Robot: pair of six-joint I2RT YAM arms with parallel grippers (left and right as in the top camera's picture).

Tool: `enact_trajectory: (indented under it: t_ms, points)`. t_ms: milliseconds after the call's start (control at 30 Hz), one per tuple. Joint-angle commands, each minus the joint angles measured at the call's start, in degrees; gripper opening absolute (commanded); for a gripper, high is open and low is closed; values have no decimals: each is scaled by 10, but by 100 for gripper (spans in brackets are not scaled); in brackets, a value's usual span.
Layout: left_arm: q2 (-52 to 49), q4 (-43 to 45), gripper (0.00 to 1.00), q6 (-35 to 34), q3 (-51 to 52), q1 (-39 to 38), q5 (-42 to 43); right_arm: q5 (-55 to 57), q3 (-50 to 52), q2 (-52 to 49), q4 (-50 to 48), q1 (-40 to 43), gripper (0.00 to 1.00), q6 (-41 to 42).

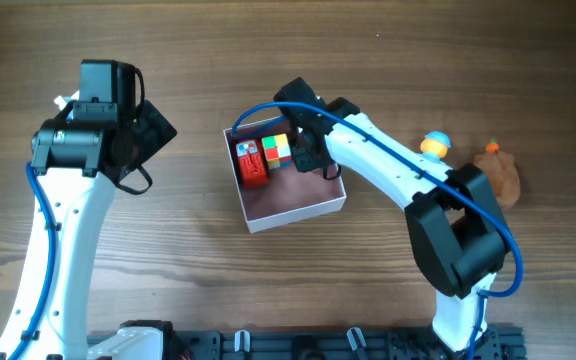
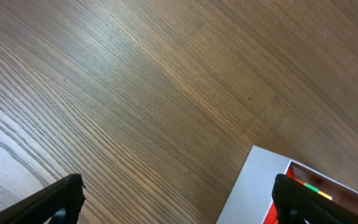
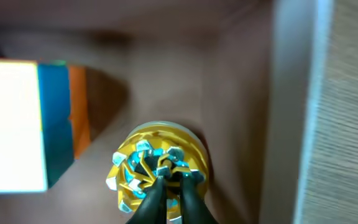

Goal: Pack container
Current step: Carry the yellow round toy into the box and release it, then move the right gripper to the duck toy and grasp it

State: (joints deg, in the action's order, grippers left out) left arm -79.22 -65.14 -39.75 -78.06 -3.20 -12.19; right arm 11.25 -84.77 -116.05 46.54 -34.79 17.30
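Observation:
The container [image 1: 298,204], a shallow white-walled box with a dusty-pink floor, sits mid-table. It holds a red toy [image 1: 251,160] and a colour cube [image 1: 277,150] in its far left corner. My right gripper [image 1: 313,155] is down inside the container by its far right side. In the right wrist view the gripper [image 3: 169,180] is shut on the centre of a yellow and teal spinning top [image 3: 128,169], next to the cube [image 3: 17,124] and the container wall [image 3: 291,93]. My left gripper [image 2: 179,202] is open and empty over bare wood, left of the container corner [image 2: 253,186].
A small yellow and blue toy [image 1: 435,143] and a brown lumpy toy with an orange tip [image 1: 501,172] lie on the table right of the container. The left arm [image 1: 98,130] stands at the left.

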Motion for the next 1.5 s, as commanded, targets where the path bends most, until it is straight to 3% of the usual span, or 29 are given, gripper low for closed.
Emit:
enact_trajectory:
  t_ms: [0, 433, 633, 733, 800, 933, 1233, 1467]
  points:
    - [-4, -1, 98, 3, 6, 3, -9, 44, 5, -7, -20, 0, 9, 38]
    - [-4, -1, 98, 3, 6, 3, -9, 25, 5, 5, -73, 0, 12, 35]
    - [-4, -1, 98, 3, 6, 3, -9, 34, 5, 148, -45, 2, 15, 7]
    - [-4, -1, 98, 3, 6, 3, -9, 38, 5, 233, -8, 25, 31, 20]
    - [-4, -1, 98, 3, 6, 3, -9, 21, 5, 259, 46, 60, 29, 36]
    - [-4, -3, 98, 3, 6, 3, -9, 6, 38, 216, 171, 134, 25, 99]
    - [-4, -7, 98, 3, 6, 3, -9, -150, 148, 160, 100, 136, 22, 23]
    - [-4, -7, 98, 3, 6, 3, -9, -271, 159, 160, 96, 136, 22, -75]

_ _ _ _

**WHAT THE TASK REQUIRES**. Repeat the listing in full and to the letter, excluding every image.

**REPLY**.
Robot: pair of six-joint I2RT YAM arms with parallel grippers (left and right as in the top camera's picture).

Tool: `enact_trajectory: (indented under it: t_ms, points)`. t_ms: milliseconds after the call's start (control at 30 Hz), one per tuple. Joint-angle commands, each minus the joint angles measured at the call's start, in degrees; gripper opening absolute (commanded); for a gripper, high is open and low is closed; values have no decimals: each is scaled by 10, but by 100 for gripper (spans in brackets are not scaled); in brackets, a value's usual span.
Layout: left_arm: q2 (-52 to 49), q4 (-43 to 45), gripper (0.00 to 1.00), q6 (-35 to 34), q3 (-51 to 52), q1 (-39 to 38), q5 (-42 to 43); right_arm: q5 (-55 to 57), q3 (-50 to 52), q2 (-52 to 49), q4 (-50 to 48), q1 (-40 to 43), gripper (0.00 to 1.00), q6 (-41 to 42).


Goal: Pack container
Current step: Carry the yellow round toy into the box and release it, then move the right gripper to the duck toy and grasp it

State: (joints deg, in the action's order, grippers left out) left arm -79.22 -65.14 -39.75 -78.06 -3.20 -12.19; right arm 11.25 -84.77 -116.05 46.54 -34.79 17.30
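Observation:
The container [image 1: 298,204], a shallow white-walled box with a dusty-pink floor, sits mid-table. It holds a red toy [image 1: 251,160] and a colour cube [image 1: 277,150] in its far left corner. My right gripper [image 1: 313,155] is down inside the container by its far right side. In the right wrist view the gripper [image 3: 169,180] is shut on the centre of a yellow and teal spinning top [image 3: 128,169], next to the cube [image 3: 17,124] and the container wall [image 3: 291,93]. My left gripper [image 2: 179,202] is open and empty over bare wood, left of the container corner [image 2: 253,186].
A small yellow and blue toy [image 1: 435,143] and a brown lumpy toy with an orange tip [image 1: 501,172] lie on the table right of the container. The left arm [image 1: 98,130] stands at the left.
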
Motion for the next 1.5 s, as commanded, targets where the path bends most, until it is straight to 3% of the usual span, or 29 are given, gripper low for closed.
Emit:
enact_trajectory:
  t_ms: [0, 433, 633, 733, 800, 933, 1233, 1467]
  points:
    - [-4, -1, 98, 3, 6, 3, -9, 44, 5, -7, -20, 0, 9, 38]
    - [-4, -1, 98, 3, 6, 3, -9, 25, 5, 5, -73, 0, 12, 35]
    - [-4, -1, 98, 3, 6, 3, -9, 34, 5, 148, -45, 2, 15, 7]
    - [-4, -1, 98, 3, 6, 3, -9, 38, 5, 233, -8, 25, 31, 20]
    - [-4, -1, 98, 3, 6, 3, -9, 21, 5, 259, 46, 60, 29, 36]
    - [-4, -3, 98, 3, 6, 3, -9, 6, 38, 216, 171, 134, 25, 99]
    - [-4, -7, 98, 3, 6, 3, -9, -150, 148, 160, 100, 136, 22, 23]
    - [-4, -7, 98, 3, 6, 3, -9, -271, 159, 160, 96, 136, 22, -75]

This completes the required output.